Parlando di modalità di gioco, tra la pletora che contraddistingue gli ultimi anni di WWE 2K è impossibile non riservare menzione speciale a MyPlayer, variante presa in prestito dal più fortunato universo cestistico di casa 2K Sports che permette al giocatore di creare da zero la propria Superstar, selezionandone punti di forza e predilezioni, per poi accompagnarla nel tortuoso percorso da Orlando (sede del Performance Center iniziale) allo scintillante palcoscenico di Wrestlemania. Dimenticatevi da subito la profondità (narrativa, in primis, ma anche in termini di gameplay e meccaniche) che contraddistingue l’omonima – e amatissima – modalità del franchise NBA 2K: in WWE 2K18 ci sono introduzioni interessanti, come la possibilità di districarsi tra faide varie o di muoversi nel backstage a mo’ di free roaming alla ricerca di missioni secondarie con le quali accelerare il proprio percorso di crescita.

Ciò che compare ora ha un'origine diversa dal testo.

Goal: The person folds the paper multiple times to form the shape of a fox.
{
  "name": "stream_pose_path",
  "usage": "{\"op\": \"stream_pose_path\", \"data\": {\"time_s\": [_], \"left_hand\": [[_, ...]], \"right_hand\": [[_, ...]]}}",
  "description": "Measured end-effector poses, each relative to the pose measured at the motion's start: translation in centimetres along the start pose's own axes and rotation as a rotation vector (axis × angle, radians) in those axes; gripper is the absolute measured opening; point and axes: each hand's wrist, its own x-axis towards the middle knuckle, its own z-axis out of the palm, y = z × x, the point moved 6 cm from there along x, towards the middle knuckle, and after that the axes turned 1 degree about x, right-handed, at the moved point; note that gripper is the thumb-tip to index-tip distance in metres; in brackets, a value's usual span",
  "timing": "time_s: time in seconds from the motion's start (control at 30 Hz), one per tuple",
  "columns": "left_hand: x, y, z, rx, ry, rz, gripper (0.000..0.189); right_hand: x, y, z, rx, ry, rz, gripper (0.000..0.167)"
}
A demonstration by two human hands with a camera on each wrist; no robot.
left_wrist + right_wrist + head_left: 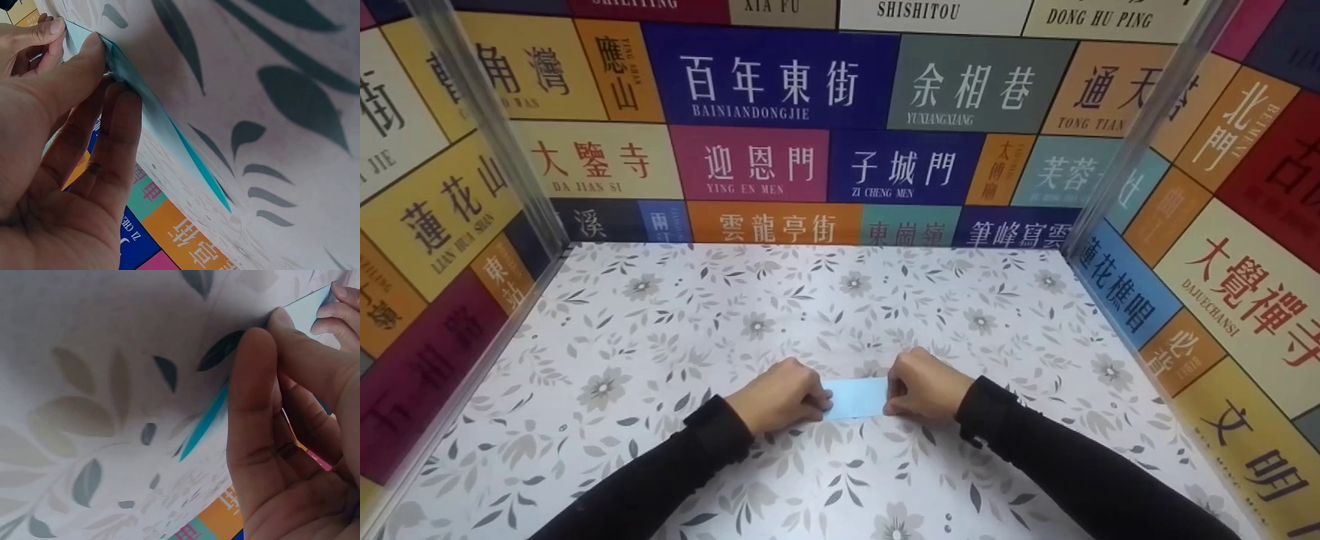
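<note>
A light-blue piece of paper stretches between the two hands, low over the flower-patterned table. My left hand pinches its left end between thumb and fingers, and my right hand pinches the right end the same way. In the left wrist view the paper looks folded, with a brighter blue sliver showing between its layers. The right wrist view has the thumb and index finger of my right hand close together at the paper's edge, and my left hand beyond it.
White table covering with grey flowers and leaves surrounds the hands. Panels of coloured, lettered blocks stand along the back and both sides, with clear corner strips where they meet.
</note>
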Motion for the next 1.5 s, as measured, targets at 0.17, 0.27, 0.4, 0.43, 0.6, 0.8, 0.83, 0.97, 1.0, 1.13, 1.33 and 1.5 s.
{"op": "stream_pose_path", "data": {"time_s": [0.17, 0.27, 0.4, 0.43, 0.6, 0.8, 0.83, 0.97, 1.0, 1.13, 1.33, 1.5], "left_hand": [[0.0, 0.1, 0.0, 0.002, -0.007, -0.015, 0.019], [0.1, 0.1, 0.0, 0.004, -0.012, -0.027, 0.018], [0.1, 0.2, 0.0, 0.019, -0.009, -0.024, 0.017], [0.1, 0.2, -0.1, 0.024, -0.008, -0.021, 0.017], [0.2, 0.5, -0.1, 0.056, 0.001, -0.004, 0.015], [0.1, 0.7, -0.1, 0.080, -0.002, 0.015, 0.015], [0.1, 0.8, -0.1, 0.085, -0.004, 0.017, 0.015], [0.2, 0.9, 0.0, 0.112, -0.010, 0.023, 0.013], [0.2, 1.0, 0.0, 0.120, -0.010, 0.026, 0.013], [0.2, 1.2, -0.1, 0.134, -0.010, 0.026, 0.011], [0.1, 1.4, -0.1, 0.124, -0.001, 0.023, 0.011], [0.1, 1.2, 0.1, 0.128, -0.014, 0.011, 0.012]], "right_hand": [[-0.4, 0.2, 0.1, 0.002, 0.014, 0.016, 0.016], [-0.5, 0.2, 0.0, 0.001, 0.017, 0.019, 0.016], [-0.6, 0.3, 0.0, 0.017, 0.024, 0.021, 0.016], [-0.6, 0.3, 0.0, 0.022, 0.026, 0.021, 0.016], [-0.6, 0.4, -0.1, 0.034, 0.033, 0.019, 0.016], [-0.6, 0.5, -0.8, 0.044, 0.073, -0.007, 0.013], [-0.5, 0.6, -1.1, 0.044, 0.091, -0.006, 0.012], [-0.4, 1.0, -2.3, 0.026, 0.166, 0.025, 0.009], [-0.4, 1.1, -2.6, 0.019, 0.183, 0.030, 0.009], [-0.1, 1.6, -3.2, 0.006, 0.212, 0.053, 0.006], [0.1, 2.5, -2.7, -0.015, 0.166, 0.115, 0.004], [0.2, 3.0, -2.2, -0.022, 0.130, 0.167, 0.007]]}}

Nel complesso, però, si tratta di un pattern non eccessivamente vario, destinato a ripetersi con minime variazioni per tutta la durata dell’avventura: nulla di disastroso o che non meriti di essere provato, a scanso di equivoci, ma un pizzico di inventiva in più per rendere il tutto più memorabile non avrebbe assolutamente guastato nell’economia di gioco. Ne riparleremo, anche stavolta, l’anno prossimo.

Una vittoria “di misura”

Nulla da dire sulle restanti modalità di gioco, rimaste invariate negli ultimi 12 mesi, né tanto meno sul roster di Superstar disponibili in WWE 2K18: tra lottatori “attuali”, Divas, Leggende e altre sorprese che gli estimatori del settore apprezzeranno sicuramente, siamo di fronte ad una delle griglie di atleti più densa e affollata dell’intera storia del franchise. Ecco perché, ancora una volta, appare incomprensibile l’assenza di una modalità Carriera in piena regola – con tutta la carne al fuoco su licenza ufficiale a disposizione del team di sviluppo, la decisione di affidare il tutto per tutto alla sola myPlayer sacrificando una tradizionale myCareer che si rispetti appare, almeno secondo noi, particolarmente controproducente. A risollevare un po’ la situazione ci pensa l’online, che nella Road to Glory offre una rivisitazione della famigerata modalità Carriera (seppur decisamente all’acqua di rose rispetto a quanto 2K ci abbia abituato nel corso degli ultimi anni), rigorosamente contro altri giocatori provenienti da tutte le parti del mondo. Scalata alle classifiche e dollaroni sonanti a parte, questa volta dobbiamo constatare una stabilità più evidente nell’infrastruttura online del titolo, che pare aver messo una toppa definitiva alle lacune – per certi versi disastrose – che hanno caratterizzato il lancio (e una buona manciata di settimane ad esso successive) di WWE 2K17. Non sono certo mancate attese in sede di matchmaking o qualche sporadico lag nelle fasi salienti di una sfida online, ma il lavoro di Yuke’s, nel complesso, appare positivo.

Conclusioni

WWE 2K18 non è il capitolo della rivoluzione che tutti i fedeli del ring attendevano. Si tratta piuttosto di un’iterazione transitoria, di un upgrade della versione dello scorso anno migliorata ed epurata sotto alcuni punti di vista, ma ancora troppo vicina ad alcuni stilemi anacronistici del proprio gameplay. Un gameplay che funziona, sia chiaro, e che grazie ad alcune correzioni (gestione delle sottomissioni in primis) riesce ancora a garantire un giusto equilibrio tra strategia, divertimento e “volgare” spettacolarità: tuttavia, più passa il tempo e più lo stupore inizia a calare, lasciando spazio alla prevedibilità e ad un amarognolo retrogusto di “già visto” che neanche una grafica delle grandissime occasioni e un rinnovato set di animazioni, alcune delle quali davvero encomiabili, riescono ad abbattere del tutto.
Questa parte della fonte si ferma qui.